Server monitoring starts with hardware agents provided by enterprise-class server vendors that monitor various aspects of the physical components of a server, such as power supply and cooling fan operation, CPU temperature, and hard disk drive function. In some cases, the hardware agents are able to predict imminent failure of a particular component based on trends in data sampling. In addition to providing a high degree of component reliability and redundancy, employing enterprise-class servers to build critical production systems can yield the added benefit of seamless integration with most monitoring frameworks. In the case of Microsoft.com, the hardware agents forward event and alert notifications to the MOM 2005 infrastructure.

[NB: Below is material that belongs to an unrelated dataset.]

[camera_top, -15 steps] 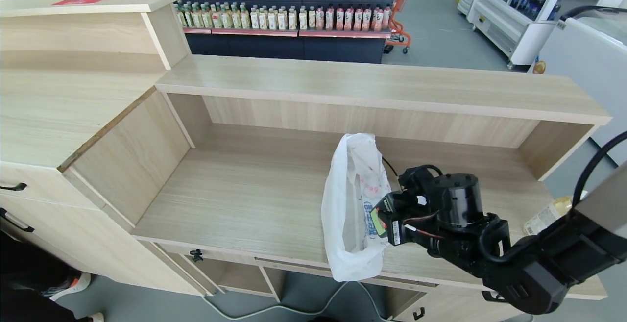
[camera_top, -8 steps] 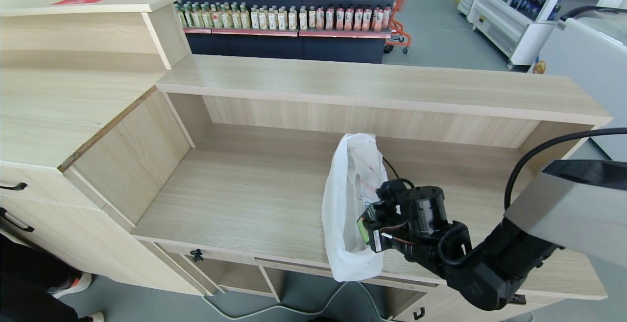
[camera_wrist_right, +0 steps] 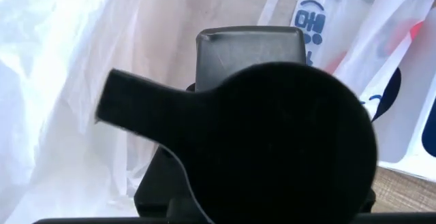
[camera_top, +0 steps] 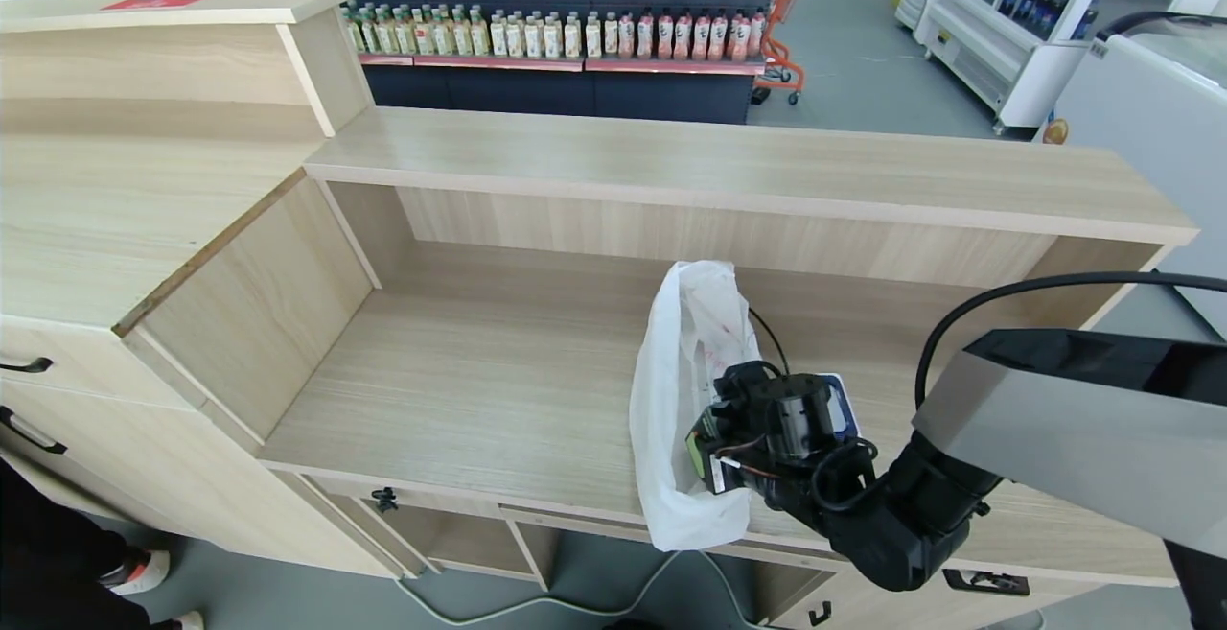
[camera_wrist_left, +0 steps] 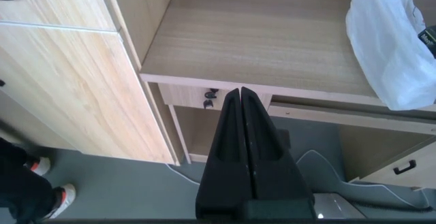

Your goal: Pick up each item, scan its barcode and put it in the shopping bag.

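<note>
The white shopping bag (camera_top: pixel 671 400) stands upright on the lower shelf of the wooden counter (camera_top: pixel 479 390), at its front edge, with the bottom of the bag overhanging the edge slightly. The right gripper (camera_top: pixel 707 438) is positioned at the bag's side opening, inserted into the plastic near the base. Whether it is apart, together or clamped on an item cannot be determined: in the right wrist view a dark rounded shape (camera_wrist_right: pixel 272 142) blocks the centre, with the bag's translucent film (camera_wrist_right: pixel 54 81) around it. A flat blue and white object (camera_top: pixel 841 407), possibly a package, lies on the counter just behind the right wrist. The left gripper (camera_wrist_left: pixel 240 94) is held below and in front of the counter, well apart from the bag, with its two fingers pressed together and holding nothing. A small black lock (camera_wrist_left: pixel 210 98) is fitted to the drawer front under the shelf.
</note>
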Controlling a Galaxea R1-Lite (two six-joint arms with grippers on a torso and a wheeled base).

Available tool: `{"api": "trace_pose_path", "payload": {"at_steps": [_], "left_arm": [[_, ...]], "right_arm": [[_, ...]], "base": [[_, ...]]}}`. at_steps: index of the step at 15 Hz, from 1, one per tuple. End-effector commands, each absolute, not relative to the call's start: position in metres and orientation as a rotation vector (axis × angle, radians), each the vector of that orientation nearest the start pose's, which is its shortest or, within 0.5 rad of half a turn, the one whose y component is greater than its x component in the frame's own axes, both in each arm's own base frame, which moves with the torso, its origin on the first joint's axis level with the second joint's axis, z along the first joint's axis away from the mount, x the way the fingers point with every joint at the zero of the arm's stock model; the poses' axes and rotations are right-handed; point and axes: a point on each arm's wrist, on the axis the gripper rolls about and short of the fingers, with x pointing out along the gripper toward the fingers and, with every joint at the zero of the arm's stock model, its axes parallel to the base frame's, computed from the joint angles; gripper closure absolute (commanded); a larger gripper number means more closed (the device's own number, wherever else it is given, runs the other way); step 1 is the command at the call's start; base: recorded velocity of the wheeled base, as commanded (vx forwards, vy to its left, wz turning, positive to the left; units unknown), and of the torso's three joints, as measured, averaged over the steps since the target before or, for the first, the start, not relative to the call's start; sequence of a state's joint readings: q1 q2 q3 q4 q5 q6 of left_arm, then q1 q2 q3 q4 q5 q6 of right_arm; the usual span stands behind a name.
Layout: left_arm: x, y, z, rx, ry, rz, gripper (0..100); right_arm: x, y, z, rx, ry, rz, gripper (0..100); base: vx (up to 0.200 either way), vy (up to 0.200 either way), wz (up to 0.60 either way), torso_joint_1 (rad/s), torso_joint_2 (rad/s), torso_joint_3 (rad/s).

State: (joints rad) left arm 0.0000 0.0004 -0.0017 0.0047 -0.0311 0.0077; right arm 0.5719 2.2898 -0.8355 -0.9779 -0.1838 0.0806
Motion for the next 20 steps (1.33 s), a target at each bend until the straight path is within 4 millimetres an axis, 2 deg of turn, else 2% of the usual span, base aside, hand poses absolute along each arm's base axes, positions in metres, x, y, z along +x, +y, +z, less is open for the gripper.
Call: {"api": "trace_pose_path", "payload": {"at_steps": [1, 5, 6, 10, 11, 13, 15, 17, 20], "left_arm": [[-0.023, -0.001, 0.075, 0.008, 0.003, -0.031, 100], [-0.023, -0.001, 0.075, 0.008, 0.003, -0.031, 100], [-0.023, -0.001, 0.075, 0.008, 0.003, -0.032, 100], [-0.023, -0.001, 0.075, 0.008, 0.003, -0.031, 100], [-0.023, -0.001, 0.075, 0.008, 0.003, -0.031, 100], [-0.023, -0.001, 0.076, 0.008, 0.001, -0.032, 100], [-0.023, -0.001, 0.075, 0.008, 0.003, -0.032, 100], [-0.023, -0.001, 0.075, 0.008, 0.004, -0.031, 100], [-0.023, -0.001, 0.076, 0.008, 0.001, -0.032, 100]], "right_arm": [[0.326, 0.205, 0.006, -0.104, 0.475, 0.359, 100], [0.332, 0.208, -0.002, -0.101, 0.479, 0.358, 100], [0.333, 0.209, -0.002, -0.100, 0.476, 0.360, 0], [0.333, 0.209, 0.011, -0.085, 0.447, 0.370, 0], [0.330, 0.208, 0.029, -0.069, 0.414, 0.376, 0], [0.312, 0.196, 0.080, 0.003, 0.330, 0.418, 0], [0.295, 0.175, 0.119, 0.041, 0.265, 0.419, 0], [0.272, 0.140, 0.170, 0.106, 0.216, 0.369, 0], [0.236, 0.090, 0.211, 0.099, 0.245, 0.251, 0]], "base": [[0.000, 0.000, 0.00, 0.000, 0.00, 0.000], [0.000, 0.000, 0.00, 0.000, 0.00, 0.000], [0.000, 0.000, 0.00, 0.000, 0.00, 0.000], [0.000, 0.000, 0.00, 0.000, 0.00, 0.000], [0.000, 0.000, 0.00, 0.000, 0.00, 0.000], [0.000, 0.000, 0.00, 0.000, 0.00, 0.000], [0.000, 0.000, 0.00, 0.000, 0.00, 0.000], [0.000, 0.000, 0.00, 0.000, 0.00, 0.000], [0.000, 0.000, 0.00, 0.000, 0.00, 0.000]]}}
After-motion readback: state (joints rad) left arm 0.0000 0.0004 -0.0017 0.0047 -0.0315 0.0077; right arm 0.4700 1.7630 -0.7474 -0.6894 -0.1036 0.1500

As described earlier, the operations team has highly customized Cluster Sentinel to monitor disk space and provide monitoring to determine whether a server is responding to simple network requests, also known as heartbeat monitoring. In addition, Cluster Sentinel uses a combination of custom ASP and ASP.NET files to provide end-to-end testing of applications based on specific application health criteria defined by the application developers. This implementation of Cluster Sentinel can automatically remove a server from the cluster if these tests fail. For more in-depth application monitoring, the operations team uses SiteScope specifically for transactional tests that require interaction to determine successful completion of a transaction. Lastly, IIS Log Monitor is a custom application that collects the IIS logs, after which Log Parser parses all IIS errors generated by applications.

For SQL Server database servers, MOM 2005 agents are also used to monitor the service status. Cluster Sentinel regularly executes an <SP_Who> query to test that the SQL Server service is responding in a timely fashion.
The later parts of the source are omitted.